Philips plays an instrumental role in expanding access to breast screening in Scotland, helping to prevent 130 deaths a year
A partnership between Philips UK and Ireland and NHS National Services Scotland to deliver the Scottish Breast Screening Programme (SBSP) has become a world-leading model.
Breast cancer is the most-common cancer in women and, according to NHS Scotland, nearly 1,000 women a year die from the disease in Scotland.
Through the partnership, as many as 270,000 women in Scotland between the ages of 50-70 are invited for screening each year, leading to the prevention of approximately 130 deaths.
With a 19% reduction in those diagnosed at the early stages of breast cancer during the height of the pandemic, down 35% at stage 1, and 15% at stage 2 according to Public Health Scotland (PHS), the SBSP will help Scotland address its backlog by diagnosing cancer earlier.
The SBSP consists of six static screening centres in Glasgow, Edinburgh, Ayrshire, Dundee, Aberdeen, and Inverness and 19 mobile units across the country.
Approximately 1.15 million people, or a fifth of Scotland’s population, are based in rural areas, potentially living several hours from one of the centres.
SBSP’s mobile vans enable easier and more-affordable access to screening services for those living in rural areas, who often incur higher transport and living costs, particularly when traveling to a major metropolitan hospital.
Instead, patients can visit any mobile van location and have their images securely transferred back to one of the nation’s six screening centres for analysis.

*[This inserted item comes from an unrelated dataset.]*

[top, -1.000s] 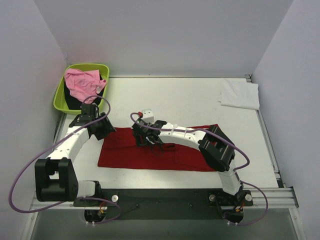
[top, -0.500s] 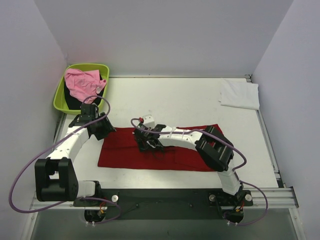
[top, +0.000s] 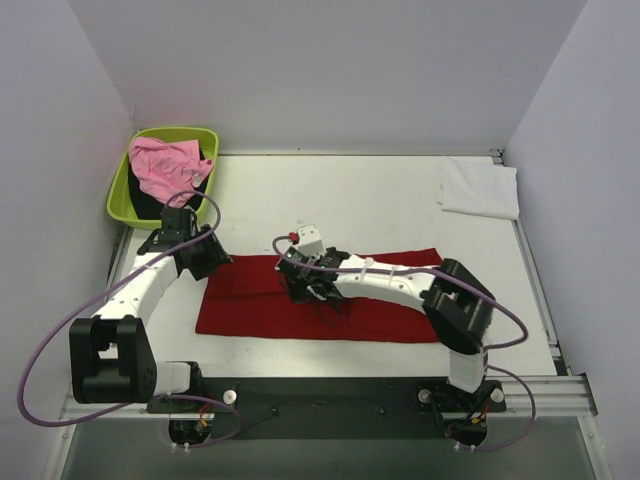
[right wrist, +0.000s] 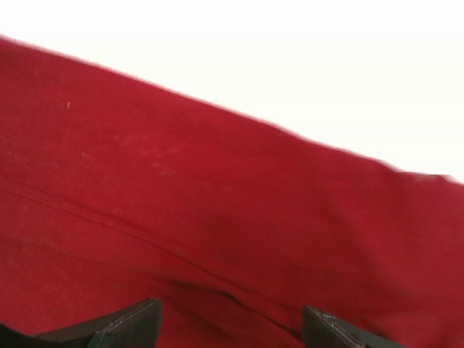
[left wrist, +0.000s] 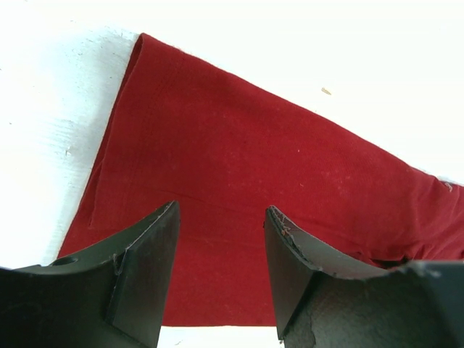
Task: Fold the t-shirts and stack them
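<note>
A deep red t-shirt lies flat on the table as a long folded strip. My left gripper hovers open over its left end; in the left wrist view the fingers stand apart above the red t-shirt, empty. My right gripper is open low over the strip's left-middle part; the right wrist view shows the red t-shirt with a seam and a small wrinkle between the wide-apart fingertips. A folded white t-shirt lies at the back right. A pink t-shirt lies on a black one in the tub.
The lime-green tub stands at the back left corner against the wall. White walls close in the table on three sides. Purple cables loop off both arms.
The right arm's elbow has swung right and its wrist has shifted slightly right and nearer over the red t-shirt. The left arm has not moved. Both grippers stay open.
</note>
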`<state>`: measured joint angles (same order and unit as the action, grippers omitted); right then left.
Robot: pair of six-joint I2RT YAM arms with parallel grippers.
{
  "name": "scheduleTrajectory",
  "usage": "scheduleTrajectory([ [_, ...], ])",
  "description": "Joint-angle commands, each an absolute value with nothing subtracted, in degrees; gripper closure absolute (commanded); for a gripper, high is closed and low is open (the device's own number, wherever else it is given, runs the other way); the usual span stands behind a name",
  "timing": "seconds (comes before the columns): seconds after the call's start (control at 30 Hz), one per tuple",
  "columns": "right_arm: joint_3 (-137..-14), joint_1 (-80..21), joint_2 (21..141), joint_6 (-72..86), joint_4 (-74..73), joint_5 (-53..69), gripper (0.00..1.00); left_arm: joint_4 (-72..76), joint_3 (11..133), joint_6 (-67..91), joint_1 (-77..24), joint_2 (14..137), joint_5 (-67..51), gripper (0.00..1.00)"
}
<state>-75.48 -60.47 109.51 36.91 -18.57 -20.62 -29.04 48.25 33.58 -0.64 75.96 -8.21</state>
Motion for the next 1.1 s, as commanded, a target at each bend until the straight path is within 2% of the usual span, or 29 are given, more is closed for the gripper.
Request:
scheduleTrajectory([
  [0.0, -70.69, -57.14, 95.47, 37.43, -23.55, -29.62, 0.23, -28.65, 49.48, 32.43, -0.35, 73.39, -9.49, 0.40],
  [0.1, -64.88, -49.88, 88.87, 39.89, -21.72, -27.17, 0.21, -29.35, 49.83, 31.82, -0.35, 72.08, -10.28, 0.40],
  [0.2, -56.62, -42.31, 84.38, 40.60, -16.19, -21.90, 0.11, -29.79, 49.83, 30.68, -0.35, 69.97, -11.34, 0.40],
  [0.27, -51.52, -38.78, 82.37, 40.61, -10.48, -16.56, 0.00, -29.88, 49.83, 29.97, 1.67, 68.82, -13.17, 0.38],
  [0.43, -46.41, -29.99, 82.53, 41.13, -0.99, -6.52, 0.00, -28.13, 49.40, 28.57, 2.37, 65.22, -17.92, 0.30],
  [0.57, -46.14, -27.87, 84.90, 41.31, 2.19, -3.52, 0.00, -27.34, 48.34, 28.65, 2.64, 63.37, -19.77, 0.24],
  [0.6, -46.23, -27.77, 85.25, 41.22, 2.81, -3.17, 0.00, -26.72, 48.08, 28.65, 2.55, 62.76, -19.95, 0.03],
  [1.07, -47.55, -24.96, 93.86, 42.45, 6.59, -1.32, 0.00, -26.19, 47.11, 27.95, 3.16, 62.23, -20.92, 0.02],
])
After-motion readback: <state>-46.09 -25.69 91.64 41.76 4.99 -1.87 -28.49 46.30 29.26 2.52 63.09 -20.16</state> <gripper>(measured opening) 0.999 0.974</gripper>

The Scottish Breast Screening Programme has revolutionised breast cancer care in Scotland, ensuring that no matter where patients live, they have a better chance of receiving an early diagnosis and timely treatment
The reporting mechanism between SBSP centres means there is also the ability for them to provide support to each other in the case of staff shortages.
Dr Gerald Lip, clinical director of NE Scotland Breast Screening Service for NHS Grampian, said: “The national reporting function enabled by the Global PACS solution allows centres to report and support each other.

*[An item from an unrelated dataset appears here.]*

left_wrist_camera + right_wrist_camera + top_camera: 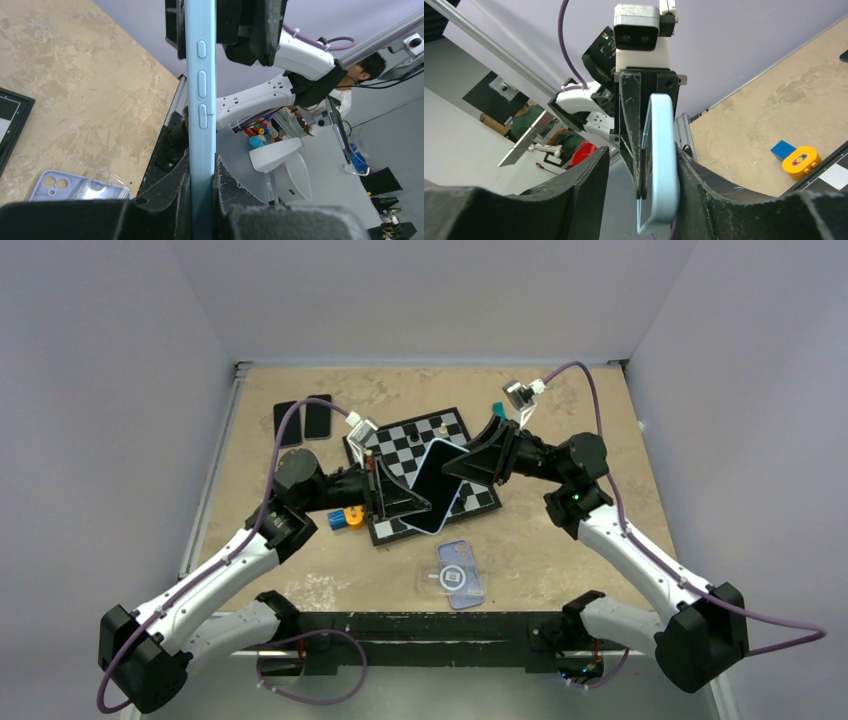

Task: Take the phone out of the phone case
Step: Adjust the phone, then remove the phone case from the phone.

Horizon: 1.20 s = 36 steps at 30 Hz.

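A phone with a black screen (pixel 437 480) sits in a light blue case (pixel 426 524) and is held tilted above the chessboard. My left gripper (pixel 405 502) is shut on the case's lower end. In the left wrist view the case (pixel 201 100) stands edge-on between my fingers (pixel 202 185), with its side buttons showing. My right gripper (pixel 470 465) is at the upper end. In the right wrist view it (pixel 643 152) is open around the case (pixel 663 150). The right finger (pixel 689 175) touches the case and the left finger stands apart. A thin edge lifts from the case's corner.
A chessboard (pixel 470 430) lies under the phone. Two dark phones (pixel 303 418) lie at the back left. A lilac case (pixel 460 575) on a clear case lies near the front edge. An orange and blue toy (pixel 345 519) sits left of the board.
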Each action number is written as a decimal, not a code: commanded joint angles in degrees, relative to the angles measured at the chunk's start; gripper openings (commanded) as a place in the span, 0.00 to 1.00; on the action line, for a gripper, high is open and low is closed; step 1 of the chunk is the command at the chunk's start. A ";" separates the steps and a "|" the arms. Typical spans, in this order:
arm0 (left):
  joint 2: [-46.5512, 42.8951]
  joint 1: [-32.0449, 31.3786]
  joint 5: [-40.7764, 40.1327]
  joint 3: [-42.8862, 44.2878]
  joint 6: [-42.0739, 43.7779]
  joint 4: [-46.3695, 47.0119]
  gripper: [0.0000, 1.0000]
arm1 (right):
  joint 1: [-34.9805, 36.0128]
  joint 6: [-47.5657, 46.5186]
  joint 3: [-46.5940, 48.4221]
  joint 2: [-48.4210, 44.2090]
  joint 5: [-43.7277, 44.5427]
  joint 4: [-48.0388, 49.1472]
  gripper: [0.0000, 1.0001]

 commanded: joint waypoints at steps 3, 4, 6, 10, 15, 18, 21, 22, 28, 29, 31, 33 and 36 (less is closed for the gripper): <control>0.05 0.07 0.11 -0.39 -6.56 14.92 0.00 | 0.32 3.27 -1.21 0.03 0.20 6.99 0.47; 0.08 0.07 -0.01 -0.31 -6.78 15.05 0.00 | 0.38 3.21 -0.90 0.24 0.13 7.28 0.46; 0.43 0.11 0.49 0.00 -6.94 14.78 0.00 | 0.39 3.08 -0.14 0.75 0.29 7.44 0.38; 0.70 0.07 1.78 0.69 -5.88 10.75 0.00 | 0.47 2.10 2.32 2.52 0.23 6.80 0.00; -4.44 0.38 -1.33 5.83 9.24 -15.91 0.61 | -0.58 -1.18 5.12 1.77 -0.22 1.36 0.00; -6.98 0.83 -0.10 6.64 15.06 -23.78 0.58 | -1.31 -1.10 6.29 1.70 -2.36 0.80 0.00; -7.14 0.88 3.35 6.66 17.37 -25.80 0.47 | -1.49 -0.37 7.82 2.64 -5.40 1.40 0.00; -6.95 0.88 4.41 6.67 17.88 -25.93 0.45 | -1.50 0.10 8.30 3.24 -6.22 1.92 0.00; -5.62 0.87 6.06 7.86 19.22 -23.93 0.38 | -1.45 2.86 8.83 4.03 -8.07 5.48 0.00; -5.01 0.84 6.45 8.29 18.94 -22.81 0.36 | -1.45 2.75 8.79 3.92 -8.10 5.22 0.00; -4.20 0.84 6.81 8.45 17.92 -20.81 0.36 | -1.40 1.73 8.76 3.53 -8.13 4.28 0.00; -3.72 0.84 8.15 8.35 16.70 -18.47 0.40 | -1.37 -0.82 9.00 2.85 -7.77 1.19 0.00; -3.63 0.87 8.92 7.98 15.54 -16.54 0.44 | -1.41 -2.80 9.19 2.12 -7.47 -1.43 0.00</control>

“For instance, in the case of a staffing issue due to absences from sickness among readers, cases for reporting can rapidly pile up.
“The use of this function allows readers from across Scotland to provide mutual aid and assistance in ensuring all centres are at a similar level in reporting.”

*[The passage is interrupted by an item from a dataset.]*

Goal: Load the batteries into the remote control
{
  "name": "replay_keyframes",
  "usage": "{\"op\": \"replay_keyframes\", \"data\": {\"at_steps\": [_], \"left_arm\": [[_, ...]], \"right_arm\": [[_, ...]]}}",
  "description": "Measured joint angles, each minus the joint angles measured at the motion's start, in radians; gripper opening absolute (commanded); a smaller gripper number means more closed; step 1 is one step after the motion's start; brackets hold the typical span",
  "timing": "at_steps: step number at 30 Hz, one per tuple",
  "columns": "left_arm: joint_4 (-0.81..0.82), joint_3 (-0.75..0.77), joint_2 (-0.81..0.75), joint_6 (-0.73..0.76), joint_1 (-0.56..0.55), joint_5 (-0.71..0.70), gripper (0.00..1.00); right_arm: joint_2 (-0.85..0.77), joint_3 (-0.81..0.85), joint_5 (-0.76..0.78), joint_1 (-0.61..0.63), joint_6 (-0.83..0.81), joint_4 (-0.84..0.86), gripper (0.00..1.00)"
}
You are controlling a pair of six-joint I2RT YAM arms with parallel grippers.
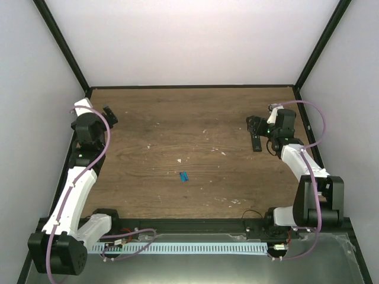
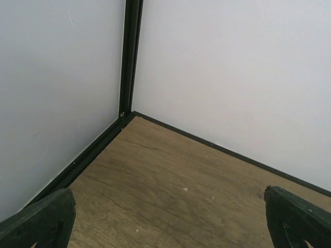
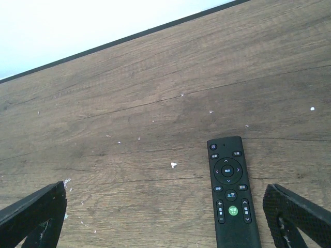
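1. Black fingers (image 3: 36, 217) of the right end effector (image 3: 165, 219) stand wide apart and grip nothing.
2. Between them on the wood lies the remote control (image 3: 230, 191), button side up, nearer the finger on the right of the wrist view and touching neither finger. Its power button points away from the camera, and its near end runs out of that view.
3. From above, this end effector hangs at the right side of the table (image 1: 177, 118), with the remote just beside it toward the near edge.
4. The left end effector (image 2: 168, 225) also has its fingers spread wide, with only bare wood between them. It faces the far left corner, where two white walls (image 2: 232, 77) meet at a black frame post (image 2: 132, 57).
5. The batteries (image 1: 185, 176) lie close together as one small blue patch near the middle of the table, somewhat toward the near edge, well apart from the remote and from both arms.
6. Small white specks (image 3: 174, 165) are scattered over the wood.
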Motion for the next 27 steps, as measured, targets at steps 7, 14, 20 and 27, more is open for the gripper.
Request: {"op": "replay_keyframes", "data": {"at_steps": [7,14,20,27], "left_arm": [[-0.008,-0.012,-0.01,-0.032,0.001,-0.042,1.0],[0.0,-0.027,-0.019,-0.101,0.015,-0.142,1.0],[0.075,-0.1,-0.044,-0.061,0.017,-0.17,1.0],[0.11,-0.117,-0.034,0.045,0.018,-0.077,1.0]], "right_arm": [[0.0,0.0,0.021,0.0,0.004,0.001,1.0],[0.0,0.0,0.074,0.0,0.009,-0.013,1.0],[0.0,-0.004,0.113,0.0,0.021,-0.025,1.0],[0.058,0.045,0.168,0.0,0.026,-0.114,1.0]]}}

Jason Barron, Philips enterprise diagnostic informatics manager, added: “The Scottish Breast Screening Programme has revolutionised breast cancer care in Scotland, ensuring that no matter where patients live, they have a better chance of receiving an early diagnosis and timely treatment.
“Philips is proud to be working with the team at NHS Scotland to continually improve the technology, scope, and scale of the programme.”
To support the service Philips’ Vue PACS V12.2 – a digital picture archiving and communication system – has been installed across the network to provide national access to breast imaging via a Global Worklist, alongside Symptomatic Services and the national PACS solution.
And with Philips’ support, NHS National Services Scotland and the SBSP has created a globally-recognised imaging database that has led to improved screening analysis, workflow efficiencies, and, ultimately, delivered better patient outcomes.